I almost felt bad for Diamond when, toward the end, he described “an evening with two women friends, one of them a psychologically naïve optimist in her 20s, the other a perceptive person in her 70s.” What made the young woman “psychologically naïve” to him was that she dated someone who it took her time to see was terrible. (If that’s a crime, jail us all.) I felt a strange sympathy for Diamond, who is in his early 80s, because clearly he didn’t realize how tone-deaf it is, in 2019, for an established male author to go around labeling a young woman making pretty normal life mistakes as “psychologically naïve.” But Diamond is proud to be from another time. He tells us his manuscripts are typed by someone else, he relies on his wife and secretary to use a computer, and he clings to the belief that video games are “solitary,” even if massively multiplayer online games are where a growing number of Americans go to be social. He also thinks phones are ruining America because people check them every four minutes. But I have to say, I was doing just that while reading his book, and I was doing it because so many things I read didn’t sound accurate, and I, for one, think it’s an improvement when 30,000-foot authority can be challenged by Googling from bed.

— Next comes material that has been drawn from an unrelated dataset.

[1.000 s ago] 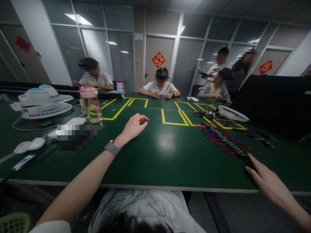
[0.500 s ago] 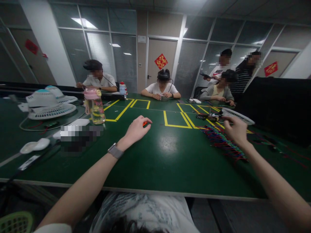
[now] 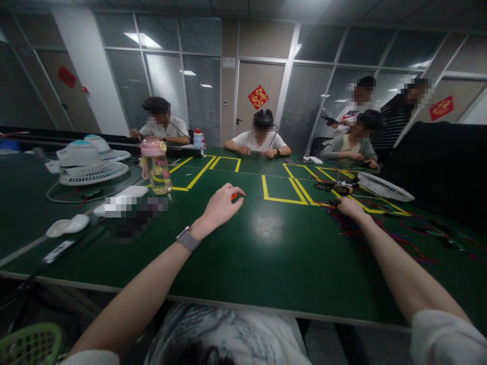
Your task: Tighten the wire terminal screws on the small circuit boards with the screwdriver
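Note:
My left hand (image 3: 223,204) rests on the green table, its fingers curled around a small orange thing (image 3: 234,196) that is mostly hidden, so its kind cannot be told. Farther right, my right hand (image 3: 352,208) is closed, with something dark at its fingertips that I cannot make out. It is at the near side of a dark tangled item (image 3: 335,187) and over the left end of a spread of red and blue wires (image 3: 399,248). My forearm covers part of these wires.
A pink-lidded bottle (image 3: 160,170), white fans (image 3: 93,172) and a white case (image 3: 68,225) stand on the left. Yellow tape (image 3: 285,201) marks the table (image 3: 243,268). A white fan grille (image 3: 384,186) and black screen (image 3: 449,172) are right. Several people sit or stand beyond.
My right hand has come down and left onto the near end of the wires, which look shifted and more spread. My left hand keeps its hold. The view has turned slightly left.

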`<act>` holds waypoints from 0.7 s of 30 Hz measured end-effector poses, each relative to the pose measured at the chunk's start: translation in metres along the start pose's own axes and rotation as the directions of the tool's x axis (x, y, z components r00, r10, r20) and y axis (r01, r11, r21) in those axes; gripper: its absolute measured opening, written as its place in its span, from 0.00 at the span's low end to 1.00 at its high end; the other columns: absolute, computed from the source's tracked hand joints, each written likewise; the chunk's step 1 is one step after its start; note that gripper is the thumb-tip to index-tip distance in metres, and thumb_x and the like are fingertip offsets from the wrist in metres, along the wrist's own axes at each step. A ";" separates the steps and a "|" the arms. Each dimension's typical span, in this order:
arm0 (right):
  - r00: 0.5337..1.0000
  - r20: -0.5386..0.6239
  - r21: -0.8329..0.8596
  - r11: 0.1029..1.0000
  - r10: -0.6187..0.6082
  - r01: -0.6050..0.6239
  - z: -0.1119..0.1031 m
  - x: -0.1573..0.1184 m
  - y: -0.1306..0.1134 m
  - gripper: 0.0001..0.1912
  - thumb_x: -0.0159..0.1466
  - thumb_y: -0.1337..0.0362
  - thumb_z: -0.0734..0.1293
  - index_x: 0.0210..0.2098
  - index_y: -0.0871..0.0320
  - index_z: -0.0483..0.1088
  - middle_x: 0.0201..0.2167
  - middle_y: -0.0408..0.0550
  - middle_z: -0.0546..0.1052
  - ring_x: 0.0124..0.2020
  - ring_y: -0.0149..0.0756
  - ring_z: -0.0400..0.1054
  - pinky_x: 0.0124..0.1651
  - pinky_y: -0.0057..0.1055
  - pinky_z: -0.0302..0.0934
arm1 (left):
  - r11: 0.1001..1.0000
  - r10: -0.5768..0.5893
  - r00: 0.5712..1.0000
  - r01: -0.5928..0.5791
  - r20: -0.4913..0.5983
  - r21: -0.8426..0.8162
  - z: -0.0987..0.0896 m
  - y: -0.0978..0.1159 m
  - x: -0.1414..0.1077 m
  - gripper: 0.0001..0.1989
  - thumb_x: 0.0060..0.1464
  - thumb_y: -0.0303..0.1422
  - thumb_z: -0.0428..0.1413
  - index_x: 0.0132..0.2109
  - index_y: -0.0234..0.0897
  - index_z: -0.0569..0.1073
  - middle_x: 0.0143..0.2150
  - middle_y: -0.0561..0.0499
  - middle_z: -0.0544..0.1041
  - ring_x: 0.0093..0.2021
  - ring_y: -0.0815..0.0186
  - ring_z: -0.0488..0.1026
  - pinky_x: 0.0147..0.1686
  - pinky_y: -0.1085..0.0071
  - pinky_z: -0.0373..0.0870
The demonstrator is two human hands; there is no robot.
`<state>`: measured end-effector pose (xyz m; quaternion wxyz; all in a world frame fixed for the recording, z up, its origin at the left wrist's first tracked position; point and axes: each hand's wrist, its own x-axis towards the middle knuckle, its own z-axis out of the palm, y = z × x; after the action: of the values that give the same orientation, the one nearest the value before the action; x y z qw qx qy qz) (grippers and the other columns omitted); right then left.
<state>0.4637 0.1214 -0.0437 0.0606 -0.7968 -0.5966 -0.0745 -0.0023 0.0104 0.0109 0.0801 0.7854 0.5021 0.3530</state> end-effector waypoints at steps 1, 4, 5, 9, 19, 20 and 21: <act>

On a beach some time ago, I read Jill Lepore’s new history of the United States, “These Truths.” It is no less ambitious than “Upheaval.” But it is a new kind of big book for a new age. We know so much more now. We know the stories that haven’t been told, the points of view that have been neglected. Lepore manages to tell many stories, ever shifting her own perspective. She has no pat Framework, no bullet-point theory to test. She tells earthy stories about people famous and obscure, and she is confident enough to let the ideas emerge. She writes from the soil up, not the sky down.

Anand Giridharadas is the author, most recently, of “Winners Take All: The Elite Charade of Changing the World.”